**What needs to be done**
Set down the listing below verbatim, but only from its first line through the line containing "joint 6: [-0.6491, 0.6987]".

**Recorded information**
☆ ☆ ☆ ☆ ☆ ☆ ☆

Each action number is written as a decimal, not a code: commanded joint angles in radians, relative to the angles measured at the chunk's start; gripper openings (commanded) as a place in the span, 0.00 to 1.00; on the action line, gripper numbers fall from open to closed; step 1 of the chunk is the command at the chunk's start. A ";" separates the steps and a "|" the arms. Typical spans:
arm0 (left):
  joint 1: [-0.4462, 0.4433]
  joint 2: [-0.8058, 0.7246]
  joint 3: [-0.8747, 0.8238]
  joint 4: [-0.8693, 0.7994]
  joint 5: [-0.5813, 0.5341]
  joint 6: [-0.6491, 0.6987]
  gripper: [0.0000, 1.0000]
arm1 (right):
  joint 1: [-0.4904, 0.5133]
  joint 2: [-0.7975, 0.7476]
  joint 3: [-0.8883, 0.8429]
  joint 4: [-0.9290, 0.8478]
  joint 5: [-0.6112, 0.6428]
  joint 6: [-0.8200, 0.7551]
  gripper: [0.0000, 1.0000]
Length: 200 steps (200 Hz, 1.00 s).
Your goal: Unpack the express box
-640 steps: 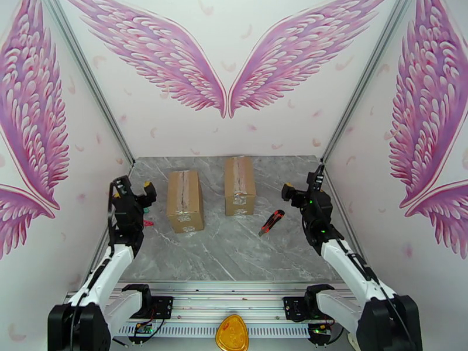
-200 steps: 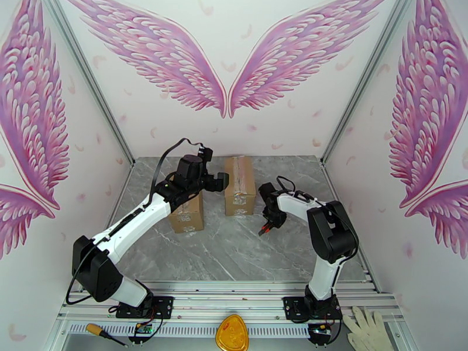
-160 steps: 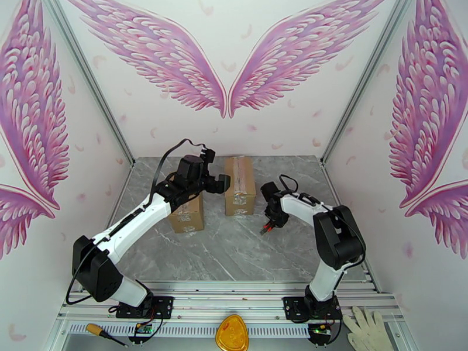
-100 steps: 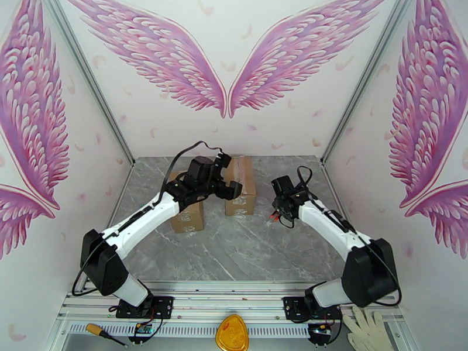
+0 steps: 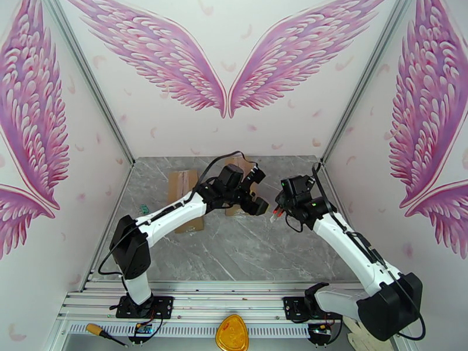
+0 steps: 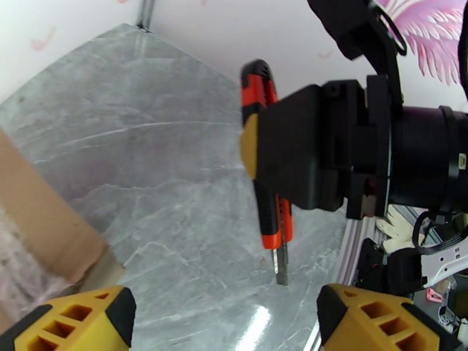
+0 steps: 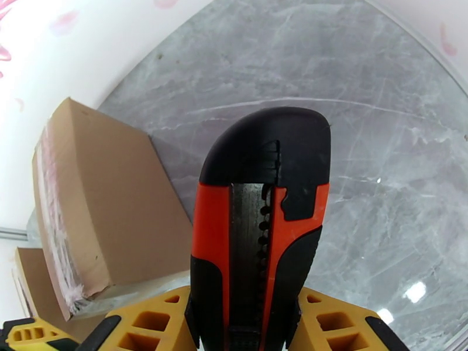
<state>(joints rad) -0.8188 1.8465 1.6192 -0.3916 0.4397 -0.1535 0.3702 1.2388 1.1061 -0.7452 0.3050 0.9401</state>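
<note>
Nearest the arm bases, the right gripper [image 5: 276, 209] now holds a red-and-black utility knife [image 6: 275, 220] clear of the grey table [image 5: 234, 253], just to the right of the right-hand express box [image 7: 99, 212]. A second ago the knife was lower, against the table in front of that box's right corner. The jaws are clamped on the handle, with a short length of blade showing at the lower tip. The left gripper [image 6: 225, 323] has swung across from the left-hand express box [image 5: 183, 181] and now faces the knife from the right-hand box's right side. Its yellow fingers [image 6: 76, 320] are spread wide with nothing between them. The two tools appear to be meeting at the knife, probably to pass or adjust it before any cut. Neither box looks opened yet, so unpacking seems barely begun. The left arm [image 5: 175, 212] lies over the right-hand box and hides most of its taped seam, so it would need to clear before a cut there. Well in front of that box, a screwdriver [image 5: 100, 333] and a white glove [image 6: 393, 220] lie at the rail, out of the way. The left-hand box stands just to the left of the right-hand box.
</note>
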 commanded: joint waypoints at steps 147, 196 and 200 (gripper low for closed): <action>-0.003 0.161 0.107 0.191 0.254 -0.161 0.53 | 0.035 -0.086 0.029 0.155 -0.089 -0.061 0.43; 0.019 0.169 0.132 0.194 0.294 -0.166 0.28 | 0.035 -0.129 -0.004 0.223 -0.111 -0.080 0.47; 0.021 0.169 0.134 0.194 0.301 -0.166 0.26 | 0.035 -0.131 -0.007 0.230 -0.113 -0.085 0.49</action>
<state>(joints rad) -0.8150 2.0033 1.6989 -0.2192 0.6926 -0.3138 0.3958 1.1427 1.1080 -0.5884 0.2138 0.8841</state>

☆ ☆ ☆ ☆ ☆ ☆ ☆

**Finished exercise**
Each action number is written as a decimal, not a code: commanded joint angles in radians, relative to the angles measured at the chunk's start; gripper openings (commanded) as a place in the span, 0.00 to 1.00; on the action line, gripper numbers fall from open to closed; step 1 of the chunk is the command at the chunk's start. A ";" separates the steps and a "|" the arms. Typical spans:
arm0 (left):
  joint 1: [-0.4462, 0.4433]
  joint 2: [-0.8058, 0.7246]
  joint 3: [-0.8747, 0.8238]
  joint 4: [-0.8693, 0.7994]
  joint 5: [-0.5813, 0.5341]
  joint 6: [-0.6491, 0.6987]

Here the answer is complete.